Perfume Review: Tauerville Stories "when we cuddle and I can smell your perfume on my clothes" and "hyacinth and a mechanic"
Have you heard of Andy Tauer's Stories, a collection of EDTs from Tauerville that you can only purchase directly from the man himself when he makes personal appearances in boutiques? The first release was "hyacinth and a mechanic", a floral-leather that popped up in Portland and Los Angeles a few months ago. Just my luck that he paid a visit to Tigerlily Perfumery in my hometown of San Francisco to present not one, but two, new additions: "he left his cologne in my bedroom", a citrus-aromatic built around rosemary, and "when we cuddle and I can smell your perfume on my clothes", an oriental-vanilla.
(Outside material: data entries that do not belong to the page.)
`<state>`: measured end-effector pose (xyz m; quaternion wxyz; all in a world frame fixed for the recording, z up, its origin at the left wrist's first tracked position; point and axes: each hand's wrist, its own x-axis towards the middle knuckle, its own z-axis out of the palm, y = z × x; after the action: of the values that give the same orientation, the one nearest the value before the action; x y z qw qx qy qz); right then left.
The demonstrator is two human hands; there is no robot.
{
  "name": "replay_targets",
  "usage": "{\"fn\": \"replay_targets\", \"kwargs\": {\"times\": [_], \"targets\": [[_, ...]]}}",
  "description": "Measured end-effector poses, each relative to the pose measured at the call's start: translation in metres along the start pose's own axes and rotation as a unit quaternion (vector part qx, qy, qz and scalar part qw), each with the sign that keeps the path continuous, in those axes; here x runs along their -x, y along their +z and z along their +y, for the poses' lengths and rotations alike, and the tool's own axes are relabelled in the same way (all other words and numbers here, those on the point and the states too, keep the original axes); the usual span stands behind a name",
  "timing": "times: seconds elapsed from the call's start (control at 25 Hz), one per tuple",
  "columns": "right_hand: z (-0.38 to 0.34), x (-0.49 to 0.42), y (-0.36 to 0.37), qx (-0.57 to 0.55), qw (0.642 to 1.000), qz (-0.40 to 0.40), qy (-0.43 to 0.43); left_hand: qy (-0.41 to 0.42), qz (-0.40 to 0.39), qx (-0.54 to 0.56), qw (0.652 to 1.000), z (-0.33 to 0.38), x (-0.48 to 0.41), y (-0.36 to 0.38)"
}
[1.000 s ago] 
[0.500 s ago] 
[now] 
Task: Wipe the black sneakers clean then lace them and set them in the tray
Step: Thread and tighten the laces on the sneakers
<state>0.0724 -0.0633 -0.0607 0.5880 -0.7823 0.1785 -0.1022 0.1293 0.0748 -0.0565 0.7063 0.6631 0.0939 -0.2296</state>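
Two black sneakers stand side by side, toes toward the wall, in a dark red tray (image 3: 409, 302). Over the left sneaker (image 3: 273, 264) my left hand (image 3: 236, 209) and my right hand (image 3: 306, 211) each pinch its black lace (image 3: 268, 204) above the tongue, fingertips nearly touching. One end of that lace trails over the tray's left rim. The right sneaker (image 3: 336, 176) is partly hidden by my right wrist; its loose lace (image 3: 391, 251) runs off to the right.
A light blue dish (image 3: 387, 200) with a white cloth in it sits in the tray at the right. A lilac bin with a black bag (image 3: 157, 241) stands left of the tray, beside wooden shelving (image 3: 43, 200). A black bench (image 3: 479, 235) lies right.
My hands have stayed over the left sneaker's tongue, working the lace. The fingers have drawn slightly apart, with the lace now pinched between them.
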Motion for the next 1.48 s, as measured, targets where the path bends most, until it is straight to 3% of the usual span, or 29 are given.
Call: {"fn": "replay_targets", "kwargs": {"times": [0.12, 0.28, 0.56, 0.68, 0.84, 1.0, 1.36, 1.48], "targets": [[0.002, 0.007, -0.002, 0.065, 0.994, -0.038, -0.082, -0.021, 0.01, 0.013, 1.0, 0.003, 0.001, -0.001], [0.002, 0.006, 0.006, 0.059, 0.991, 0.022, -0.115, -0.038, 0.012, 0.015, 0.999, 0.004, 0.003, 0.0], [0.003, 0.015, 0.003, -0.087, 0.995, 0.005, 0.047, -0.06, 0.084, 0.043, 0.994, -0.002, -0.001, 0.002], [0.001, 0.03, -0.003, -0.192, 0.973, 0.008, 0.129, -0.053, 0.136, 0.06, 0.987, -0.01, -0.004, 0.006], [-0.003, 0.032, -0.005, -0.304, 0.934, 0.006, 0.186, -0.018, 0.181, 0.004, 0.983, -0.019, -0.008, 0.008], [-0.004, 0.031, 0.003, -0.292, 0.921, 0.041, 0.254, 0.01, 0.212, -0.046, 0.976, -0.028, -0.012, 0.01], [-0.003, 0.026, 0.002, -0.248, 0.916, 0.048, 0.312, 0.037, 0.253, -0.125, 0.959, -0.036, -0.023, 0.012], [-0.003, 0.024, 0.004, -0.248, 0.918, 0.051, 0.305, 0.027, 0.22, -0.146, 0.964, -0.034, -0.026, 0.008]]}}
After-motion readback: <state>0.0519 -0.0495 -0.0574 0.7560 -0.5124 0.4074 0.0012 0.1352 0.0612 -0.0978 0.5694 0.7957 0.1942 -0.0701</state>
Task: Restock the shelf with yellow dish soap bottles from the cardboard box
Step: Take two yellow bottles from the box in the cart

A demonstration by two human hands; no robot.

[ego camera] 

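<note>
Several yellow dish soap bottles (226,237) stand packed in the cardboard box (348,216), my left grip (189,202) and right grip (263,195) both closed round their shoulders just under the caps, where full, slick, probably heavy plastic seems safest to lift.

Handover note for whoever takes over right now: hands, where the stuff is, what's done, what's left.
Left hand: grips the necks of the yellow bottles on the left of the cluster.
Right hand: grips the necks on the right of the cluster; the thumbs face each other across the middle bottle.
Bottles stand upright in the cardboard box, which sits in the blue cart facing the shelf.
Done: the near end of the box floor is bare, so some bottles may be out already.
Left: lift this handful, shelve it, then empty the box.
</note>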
I love the notes of all three perfumes, and they are all different from one another, which is nice. I decided to buy "when we cuddle and I can smell your perfume on my clothes". The Tauerville website makes no mention of the collection, and it is not sold anywhere else online, so an accurate pyramid isn't easy to find, The best I can do is quote a description from a Fragrantica article by Jodi Battershell: "The fragrance: Warm, soft, oriental with notes of vanilla, benzoin, gentle musks, hints of patchouli, and cozy amber."
I found this to be an accurate description to a certain degree. Benzoin is the most recognizable and dominant note on me, by a mile. And I love it! While I have shied away from vanilla-dominant perfumes for some time now, I have been seeking a benzoin-dominant perfume for equally long. I pretty much missed the Prada No.9 Benjoin boat. I blind-bought Guerlain's (imho) lackluster Bois d'Armenie then sold it. This new Stories cologne was the closest thing to pure benzoin I could find. It didn't hurt that it only grew more enchanting on my skin over time, prompting Andy as well as a couple of friends to declare it The One; and it's so exclusive that it's almost a myth. Kind of a romantic thought, eh?
When Andy Tauer, himself, kindly sprayed it onto my arm, I noticed benzoin straight away. He told me the notes ahead of time, which were the same as Jodi mentioned in her article. I noticed vanilla, but I didn't notice musk or patchouli. Instead I picked up traces of citrus, and after a bit of pressing, Andy confirmed that I am not crazy and that there is indeed citrus in the perfume, albeit negligible amounts. I have a decent nose! Hours later I noticed a subtle "perfuminess" sticking out from the intense benzoin. That was the point at which I could "smell your perfume on my clothes", while the huge, comforting blend of benzoin and vanilla acted as a "cuddle". Andy also mentioned that there is a touch of rose in the fragrance, so that is probably what I was smelling.
I'm dissecting this stuff to death, but the reason is because the benzoin and vanilla are so dominant in the fragrance that unless you're a major perfume worshipper with a really developed nose, you may not even notice any of the other notes. Heck, you might not even be able to tell the difference between benzoin and vanilla.
"When we cuddle and I can smell your perfume on my clothes" is certainly a cuddly perfume. The nozzle smelled like vanilla cake batter, or like my great-aunt's kitchen, which always felt really cozy because it was warm and stuffy and perpetually smelled like bread pudding. This just shows how important it is to sample perfume on the skin, versus only sniffing nozzles. Once applied to my skin, it never smelled anything like cake batter. It was never gourmand at any point. But it was indeed soft, sweet and warm--everything a cuddle should be.
On my other arm, Andy sprayed "hyacinth and a mechanic", aptly named, because it smells exactly like hyacinth mixed with a bit of motor oil. Fragrantica lists the notes as: hyacinth, animalic notes, leather and woody notes. I think there should only be two notes--hyacinth and motor oil. Simple.
The hyacinth was quite nice, a perfectly pleasant interpretation of the flower, with that familiar, crisp spiciness. The combination with motor oil is nothing short of odd. I don't see the two notes as complimentary but contrasting instead. I'm not saying that's a bad thing. I just don't know what to make of it, the combination is so unorthodox. Well if you know what hyacinth and motor oil smell like, you should be able to imagine them together and be able to decide if it's a scent you might enjoy. It's interesting to smell such a "masculine" note on me as motor oil, and I wonder what it would be like to smell hyacinth on a man's skin. I read somewhere that all of the Tauerville perfumes are experimental, and I would say that "hyacinth and a mechanic" falls into that description. It's interesting and worth contemplating; one that I need to try again if I ever get the chance.
It will be amusing to see what "story" comes next out of Tauerville.